▸ What is needed
No pictures should appear. The lines from the beginning of the listing through the one holding "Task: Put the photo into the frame" must be reproduced exactly, and nothing more.

[Opening Collected data section]

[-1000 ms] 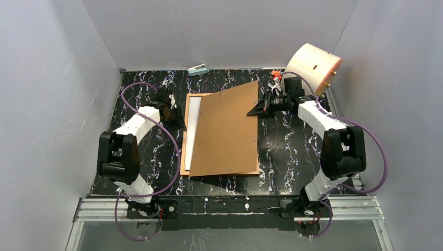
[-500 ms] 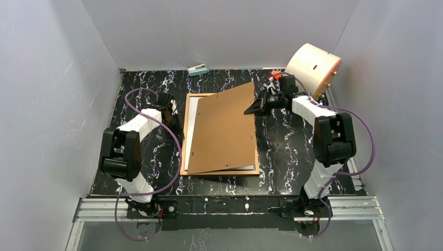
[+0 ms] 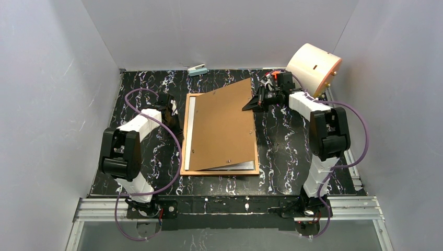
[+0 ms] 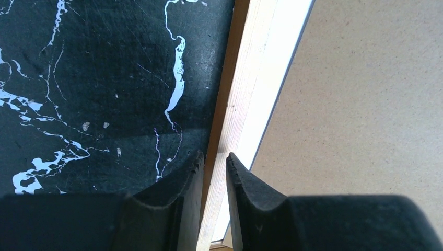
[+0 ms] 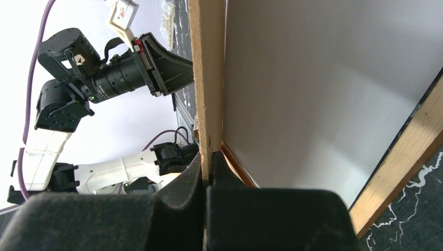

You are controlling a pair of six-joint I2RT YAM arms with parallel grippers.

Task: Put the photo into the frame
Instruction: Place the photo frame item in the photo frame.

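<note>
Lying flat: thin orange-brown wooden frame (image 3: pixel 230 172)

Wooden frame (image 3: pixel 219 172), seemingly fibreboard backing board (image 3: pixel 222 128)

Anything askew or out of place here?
Yes: the backing board lies crooked over the frame. Its right edge is held up by the right gripper, and the photo, white back up, is uncovered along the left side.

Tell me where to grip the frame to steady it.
Take the frame by its bare left rail, from above, one finger outside and one inside. That rail is thin and lies flat, and the backing board hangs over the right side. The left gripper is at that rail.
</note>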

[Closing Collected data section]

▸ The answer
[-1000 ms] 
[-500 ms] 
[+0 ms] 
[+0 ms] 
[+0 ms] 

You are controlling a pair of six-joint I2RT YAM arms with parallel grippers.

Task: Put the photo into the frame

This concludes the output for the exercise.